There isn't enough land upon which to plant enough trees in order to absorb all the CO2 we emit, so simply planting trees will never be sufficient.
It's necessary, at first, to reduce our emissions.
On the other hand, planting trees is a necessary step.
In fact, through the process of photosynthesis, the tree uses light to absorb CO2 which it uses to grow...and afterwards to produce biomass. The forest is a real carbon sink.
There's no longer any time to just limit damage; we have to act!
Aircraft emissions are not limited to CO2: burning kerosene also produces nitrogen oxides (NOx), which are greenhouse gases, too. In addition, the aircraft produces these gases at a high altitude, where they have a greater environmental impact.
Trees do not absorb NOx, but it is possible to estimate the radiative forcing of NOx, which means the approximate equivalent amount of CO2 that would have to be absorbed to counterbalance the effect of NOx can be calculated.

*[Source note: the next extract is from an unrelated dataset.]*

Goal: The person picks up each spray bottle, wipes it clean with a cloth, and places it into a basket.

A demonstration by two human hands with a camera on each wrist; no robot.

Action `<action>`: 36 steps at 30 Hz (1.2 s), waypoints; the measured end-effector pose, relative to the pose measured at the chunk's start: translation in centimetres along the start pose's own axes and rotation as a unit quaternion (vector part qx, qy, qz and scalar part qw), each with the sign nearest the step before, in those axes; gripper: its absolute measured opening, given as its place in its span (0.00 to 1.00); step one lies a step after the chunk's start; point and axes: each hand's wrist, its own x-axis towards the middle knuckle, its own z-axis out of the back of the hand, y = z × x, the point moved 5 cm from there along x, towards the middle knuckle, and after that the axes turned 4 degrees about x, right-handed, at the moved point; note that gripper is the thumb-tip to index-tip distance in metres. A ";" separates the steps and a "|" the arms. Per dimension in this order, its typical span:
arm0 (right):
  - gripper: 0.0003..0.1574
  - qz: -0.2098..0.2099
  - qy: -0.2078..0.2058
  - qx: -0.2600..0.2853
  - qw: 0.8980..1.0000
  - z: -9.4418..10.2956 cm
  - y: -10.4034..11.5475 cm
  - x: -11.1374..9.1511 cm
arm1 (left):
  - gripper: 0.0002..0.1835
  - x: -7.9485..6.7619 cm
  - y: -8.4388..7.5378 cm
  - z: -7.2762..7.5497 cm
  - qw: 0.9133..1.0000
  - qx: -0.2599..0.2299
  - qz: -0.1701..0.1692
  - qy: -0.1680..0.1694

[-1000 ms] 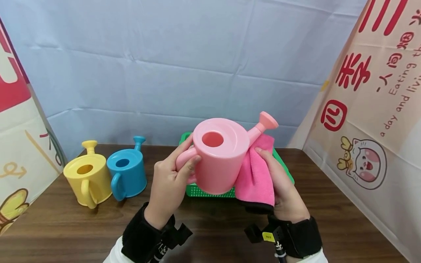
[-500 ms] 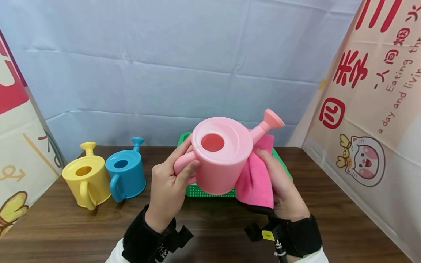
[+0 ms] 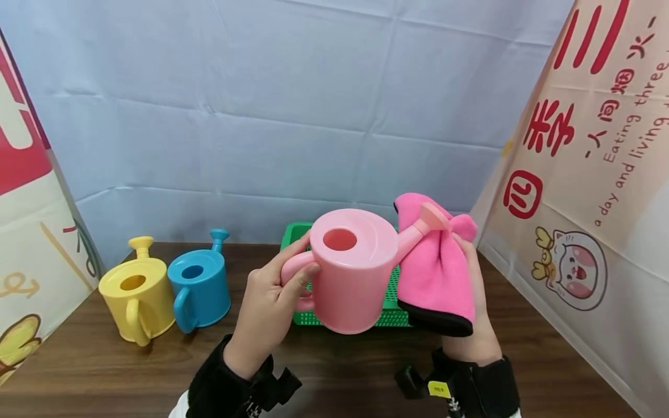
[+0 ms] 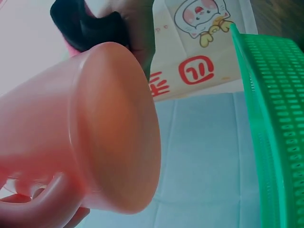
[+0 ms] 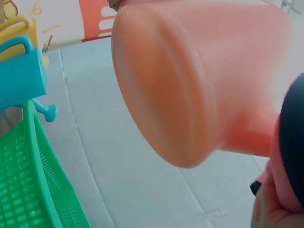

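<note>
A pink watering can (image 3: 355, 284) is held up at the middle of the head view, its round top hole towards me and its spout pointing right. My left hand (image 3: 269, 305) grips its handle, fingers behind and thumb across the front. In my right hand (image 3: 482, 313) is a bright pink cloth (image 3: 436, 273) with a black edge, bunched up behind the spout's flared head (image 3: 435, 217). Most of the right fingers are hidden by the cloth. Both wrist views show the can's smooth base (image 4: 121, 128) from below.
Behind and below the can stands a green perforated basket (image 3: 389, 318) on the dark wood table (image 3: 334, 371). To the left are a yellow watering can (image 3: 151, 290) and a blue one (image 3: 211, 290), both upright. A pale blue cloth backdrop (image 3: 251, 157) hangs behind.
My right hand has moved right with the cloth, from the can's side to the spout's head. The can has tilted slightly, while my left hand keeps its hold on the handle.
</note>
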 end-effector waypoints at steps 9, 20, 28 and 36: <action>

To be thorough, therefore, a multiplicative factor - generally estimated at a factor of 2 - is applied to the CO2 emitted on its own to estimate the total amount of CO2 that must be absorbed to compensate for all the greenhouse gases emitted by the flight.
Take, for example, a short flight of around 1000 kms - which will last about 2 hours. First of all, a fixed factor of about 95 kms must be added to this distance to take into account evasive actions and tactical manoeuvres upon approach.
To complete this flight, the aircraft will consume 2.7 kg of fuel oil per km, or about 2.95 tons of kerosene for the trip itself, to which 1.1 tons for take-off and landing must be added, as well as for taxiing between runways and terminals. This gives us a total of 4.05 tons.
This consumption of fuel oil produces CO2 - up to 3.1 kg for each kg of fuel consumed. Therefore, in our example, the aircraft will produce a carbon footprint of 12 tonnes of CO2, of which 75% is produced on the route itself and 25% for the landing and take-off phases (or LTO).
When it comes to short flights, we consider about 7% of the weight is used for cargo (this figure increases to 26% for long haul flights), which leaves us with 93% left-over for passengers, or about 11 tonnes.
With an average of 150 seats on the type of aircraft used (for short flights), and an average occupancy rate of about 82%, we obtain an average of 123 passengers. If we divide this evenly over all passengers, we obtain an estimate of 90 kg of CO2 emitted per passenger.
To be fairer, a multiplicative factor is applied to take into account the fact that business class and first class occupy a larger usable area, and therefore generate a proportionally larger share of CO2.
In the case of long haul flights, the calculation method follows the same pattern, but takes into account different variables, such as the amount of kerosene required for take-off, consumption per km, and the number of passengers in the aircraft.